Flow	Stage	Status	Description
{flow_table}

Data Flow¶

Consumer	Input Manifest	Producer
{chain_table}

Design Principles¶

References¶

#### Location

`code/pipelines/architecture.md` is the source of truth. `docs_collect` copies it to `docs/pipelines/architecture.md` for inclusion in the site.

The choice of `code/pipelines/` (not `docs/`) follows the same principle as flow docs: **source lives next to code**, site copies are build artifacts.

#### Lifecycle

first flow registered → scaffold architecture.md with flow table + manifest chains → human adds layers, grouping, design principles → new flows added → update diagram + table (agent or human) → architecture decisions → add References

### `docs_collect` Changes

1. **Flow overview collection** — already handled: `overview.md` → `index.md` renaming exists.

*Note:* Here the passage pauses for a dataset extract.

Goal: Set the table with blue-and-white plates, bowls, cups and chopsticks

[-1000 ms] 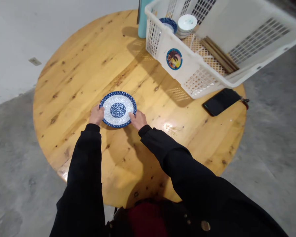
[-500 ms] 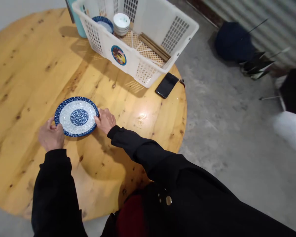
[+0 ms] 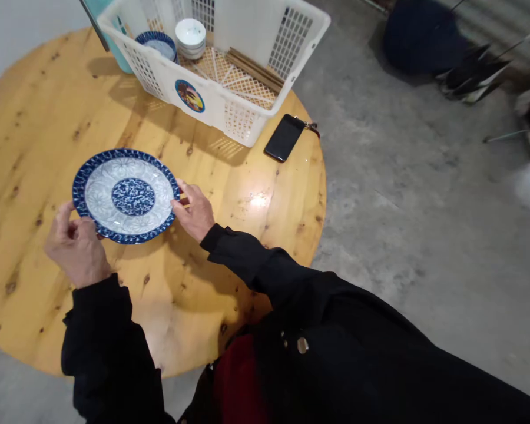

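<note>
A blue-and-white patterned plate (image 3: 126, 195) is held a little above the round wooden table (image 3: 229, 194). My left hand (image 3: 76, 247) grips its near left rim with curled fingers. My right hand (image 3: 195, 211) pinches its right rim, thumb on top. Both sleeves are black.
A white plastic basket (image 3: 247, 41) stands at the table's far side with a blue bowl (image 3: 156, 44), stacked white bowls (image 3: 191, 36) and chopsticks (image 3: 256, 68) inside. A teal bottle (image 3: 110, 35) stands behind it. A black phone (image 3: 284, 137) lies near the right edge. Dark umbrellas (image 3: 428, 41) lie on the concrete floor.
The plate has been lifted off the table by both hands and brought nearer to me. My view swung to the right, so the floor and umbrellas came into sight.
</note>
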`<state>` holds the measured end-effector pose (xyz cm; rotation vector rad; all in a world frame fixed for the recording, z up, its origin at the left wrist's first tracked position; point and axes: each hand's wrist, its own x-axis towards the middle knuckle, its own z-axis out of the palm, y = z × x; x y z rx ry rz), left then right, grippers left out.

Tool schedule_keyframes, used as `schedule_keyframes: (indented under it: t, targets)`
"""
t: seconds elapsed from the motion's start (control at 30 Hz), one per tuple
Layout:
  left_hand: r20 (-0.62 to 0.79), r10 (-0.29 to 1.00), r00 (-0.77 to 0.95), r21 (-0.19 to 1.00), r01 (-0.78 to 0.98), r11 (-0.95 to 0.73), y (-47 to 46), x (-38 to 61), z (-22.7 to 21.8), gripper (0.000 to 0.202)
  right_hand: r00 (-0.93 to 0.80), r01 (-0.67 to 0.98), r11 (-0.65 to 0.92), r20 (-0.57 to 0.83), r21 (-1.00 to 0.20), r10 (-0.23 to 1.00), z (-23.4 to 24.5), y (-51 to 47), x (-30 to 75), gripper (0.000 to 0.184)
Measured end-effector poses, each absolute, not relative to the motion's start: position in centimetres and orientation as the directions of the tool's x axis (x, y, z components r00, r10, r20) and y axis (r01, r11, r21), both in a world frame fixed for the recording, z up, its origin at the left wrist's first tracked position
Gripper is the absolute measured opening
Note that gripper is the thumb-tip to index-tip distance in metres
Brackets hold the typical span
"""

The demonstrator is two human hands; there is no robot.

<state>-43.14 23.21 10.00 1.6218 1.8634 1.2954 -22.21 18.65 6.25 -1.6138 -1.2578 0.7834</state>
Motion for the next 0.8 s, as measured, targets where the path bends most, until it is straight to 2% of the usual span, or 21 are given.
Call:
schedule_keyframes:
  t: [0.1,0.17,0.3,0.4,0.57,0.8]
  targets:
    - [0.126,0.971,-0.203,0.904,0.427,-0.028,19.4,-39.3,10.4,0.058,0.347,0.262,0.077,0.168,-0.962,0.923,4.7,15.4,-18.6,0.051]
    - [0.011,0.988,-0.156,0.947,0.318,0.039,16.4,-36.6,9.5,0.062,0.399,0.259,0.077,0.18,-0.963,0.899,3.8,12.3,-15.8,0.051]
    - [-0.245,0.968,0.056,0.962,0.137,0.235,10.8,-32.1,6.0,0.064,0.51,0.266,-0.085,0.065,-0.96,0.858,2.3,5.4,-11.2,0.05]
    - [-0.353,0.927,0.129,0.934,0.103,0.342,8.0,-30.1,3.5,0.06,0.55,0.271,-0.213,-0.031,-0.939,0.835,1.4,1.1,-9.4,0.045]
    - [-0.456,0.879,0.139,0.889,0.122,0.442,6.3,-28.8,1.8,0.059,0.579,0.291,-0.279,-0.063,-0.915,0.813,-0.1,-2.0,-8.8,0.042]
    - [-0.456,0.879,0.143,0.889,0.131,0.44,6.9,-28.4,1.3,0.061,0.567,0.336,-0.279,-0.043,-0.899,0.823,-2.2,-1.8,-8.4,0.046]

2. **Pipeline architecture collection** — new: if `code/pipelines/architecture.md` exists, copy it to `docs/pipelines/architecture.md` (with source-path header). Include in nav before per-flow entries.

### Commands: Who Scaffolds What

#### Flow overview: `pipeio_flow_new` (existing, extended)

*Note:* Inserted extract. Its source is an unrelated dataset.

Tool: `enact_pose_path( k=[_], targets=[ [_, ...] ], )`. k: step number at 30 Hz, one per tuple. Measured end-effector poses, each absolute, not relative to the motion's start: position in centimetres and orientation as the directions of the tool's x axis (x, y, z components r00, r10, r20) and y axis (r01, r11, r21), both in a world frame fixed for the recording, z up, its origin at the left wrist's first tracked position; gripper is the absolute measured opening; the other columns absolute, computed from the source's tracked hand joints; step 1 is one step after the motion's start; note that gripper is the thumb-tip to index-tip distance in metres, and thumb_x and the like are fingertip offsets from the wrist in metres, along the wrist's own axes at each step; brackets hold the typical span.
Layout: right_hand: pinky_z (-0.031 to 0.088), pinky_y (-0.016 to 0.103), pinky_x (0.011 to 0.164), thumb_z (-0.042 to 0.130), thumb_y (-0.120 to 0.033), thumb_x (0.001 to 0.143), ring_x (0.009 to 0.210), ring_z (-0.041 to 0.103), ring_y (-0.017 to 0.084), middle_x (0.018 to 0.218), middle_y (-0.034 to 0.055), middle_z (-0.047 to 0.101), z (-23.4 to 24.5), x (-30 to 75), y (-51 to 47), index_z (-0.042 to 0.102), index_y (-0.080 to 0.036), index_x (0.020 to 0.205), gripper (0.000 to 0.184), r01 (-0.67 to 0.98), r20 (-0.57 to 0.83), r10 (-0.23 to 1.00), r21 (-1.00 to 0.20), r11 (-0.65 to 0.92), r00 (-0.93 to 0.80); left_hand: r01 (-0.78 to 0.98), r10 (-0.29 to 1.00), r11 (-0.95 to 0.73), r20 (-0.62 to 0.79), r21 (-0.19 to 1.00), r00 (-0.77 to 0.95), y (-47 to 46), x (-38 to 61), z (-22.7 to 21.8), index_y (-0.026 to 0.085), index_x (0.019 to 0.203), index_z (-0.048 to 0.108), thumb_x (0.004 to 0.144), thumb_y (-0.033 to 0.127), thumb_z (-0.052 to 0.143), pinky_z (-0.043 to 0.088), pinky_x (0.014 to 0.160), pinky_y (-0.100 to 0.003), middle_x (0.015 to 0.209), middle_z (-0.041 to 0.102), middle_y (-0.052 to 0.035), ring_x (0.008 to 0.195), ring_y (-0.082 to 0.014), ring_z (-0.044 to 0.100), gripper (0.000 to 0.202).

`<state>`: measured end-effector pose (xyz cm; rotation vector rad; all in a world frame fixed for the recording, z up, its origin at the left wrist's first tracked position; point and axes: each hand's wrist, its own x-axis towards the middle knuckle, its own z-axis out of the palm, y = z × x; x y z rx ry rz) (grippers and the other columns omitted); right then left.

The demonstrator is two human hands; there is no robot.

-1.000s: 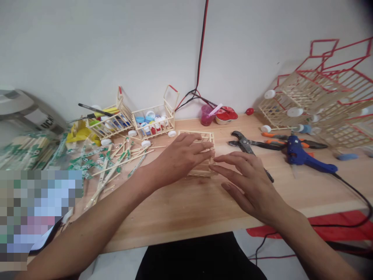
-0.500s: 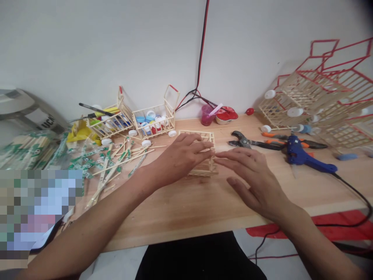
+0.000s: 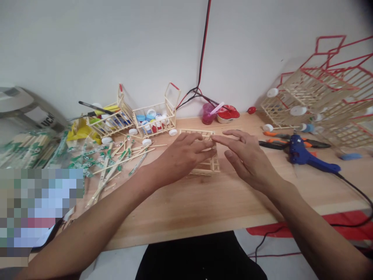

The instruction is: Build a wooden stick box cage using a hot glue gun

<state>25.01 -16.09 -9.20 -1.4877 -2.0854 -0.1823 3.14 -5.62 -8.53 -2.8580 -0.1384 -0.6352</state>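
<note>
Stick lattice frame (image 3: 207,168) | flat | left fingers (image 3: 198,144) spread on it | right fingers (image 3: 233,136) open, beside it

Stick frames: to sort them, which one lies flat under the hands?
The bare frame under the left hand: no wheels or red trim, unlike the carts.

Inspection count: one left hand (image 3: 182,155), one right hand (image 3: 247,157), one flat stick frame (image 3: 206,168), one stick basket (image 3: 154,122), one further stick basket (image 3: 112,120), one glue gun (image 3: 300,152), one pink cup (image 3: 208,115).
</note>
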Motion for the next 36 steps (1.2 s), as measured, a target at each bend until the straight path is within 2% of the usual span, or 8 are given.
enact_pose_path(
  k=[9, 15, 21, 27, 30, 36],
  targets=[
    [0.039, 0.052, 0.101, 0.039, -0.029, 0.102, 0.126, 0.051, 0.030, 0.133, 0.0129, 0.064, -9.2, 24.9, -16.1, 0.055, -0.020, 0.138, 0.040, 0.908, 0.524, 0.819, -0.184, 0.377, -0.234, 0.149, 0.067, -0.973, 0.401, -0.178, 0.914, -5.8, 3.3, -8.4, 0.025, 0.134, 0.058, 0.102, 0.021, 0.046, 0.041, 0.104, -0.044, 0.140, 0.059, -0.0031, 0.127, -0.0244, 0.048, 0.035],
    [0.039, 0.054, 0.101, 0.040, -0.027, 0.102, 0.124, 0.052, 0.030, 0.135, 0.0089, 0.063, -9.2, 24.6, -16.3, 0.051, -0.028, 0.142, 0.042, 0.916, 0.503, 0.838, -0.196, 0.351, -0.214, 0.156, 0.080, -0.972, 0.381, -0.174, 0.921, -6.0, 3.2, -8.3, 0.024, 0.134, 0.059, 0.102, 0.020, 0.047, 0.041, 0.105, -0.044, 0.138, 0.060, -0.0058, 0.128, -0.0242, 0.048, 0.035],
    [0.039, 0.054, 0.104, 0.043, -0.027, 0.101, 0.128, 0.048, 0.030, 0.139, 0.0090, 0.062, -9.4, 24.7, -16.3, 0.052, -0.024, 0.140, 0.041, 0.906, 0.525, 0.820, -0.191, 0.377, -0.230, 0.161, 0.081, -0.970, 0.379, -0.184, 0.922, -6.0, 3.1, -8.0, 0.024, 0.133, 0.059, 0.101, 0.018, 0.046, 0.040, 0.106, -0.045, 0.139, 0.059, -0.0064, 0.129, -0.0250, 0.047, 0.035],
    [0.040, 0.053, 0.104, 0.042, -0.026, 0.101, 0.127, 0.050, 0.029, 0.134, 0.0105, 0.064, -9.1, 24.8, -16.0, 0.054, -0.021, 0.139, 0.040, 0.898, 0.537, 0.818, -0.230, 0.376, -0.205, 0.130, 0.040, -0.971, 0.403, -0.199, 0.914, -6.4, 2.9, -7.1, 0.024, 0.132, 0.060, 0.102, 0.020, 0.045, 0.040, 0.104, -0.044, 0.140, 0.059, -0.0036, 0.127, -0.0252, 0.048, 0.033],
    [0.041, 0.053, 0.105, 0.043, -0.025, 0.101, 0.126, 0.052, 0.029, 0.133, 0.0096, 0.065, -9.1, 24.9, -16.0, 0.056, -0.022, 0.137, 0.039, 0.894, 0.560, 0.805, -0.234, 0.381, -0.197, 0.110, 0.015, -0.970, 0.402, -0.214, 0.915, -7.0, 2.6, -6.2, 0.024, 0.122, 0.065, 0.102, 0.020, 0.045, 0.041, 0.101, -0.044, 0.134, 0.063, -0.0046, 0.125, -0.0255, 0.050, 0.029],
    [0.039, 0.053, 0.106, 0.047, -0.023, 0.100, 0.133, 0.049, 0.028, 0.139, 0.0071, 0.063, -9.6, 25.3, -16.2, 0.058, -0.024, 0.135, 0.037, 0.887, 0.567, 0.784, -0.186, 0.422, -0.253, 0.047, -0.063, -0.951, 0.342, -0.306, 0.938, -8.6, 1.9, -4.4, 0.021, 0.114, 0.068, 0.099, 0.014, 0.048, 0.042, 0.098, -0.044, 0.124, 0.067, -0.0055, 0.122, -0.0275, 0.054, 0.026]
  ],
)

**CLI:** `pipeio flow new <flow>`
**MCP:** `pipeio_flow_new(flow)`

Currently scaffolds `docs/index.md` only. Extended to also scaffold `docs/overview.md`.

**Idempotent behavior** (unchanged): only writes files that don't exist. Running `flow_new` on an existing flow with a hand-written `overview.md` is safe — it won't overwrite.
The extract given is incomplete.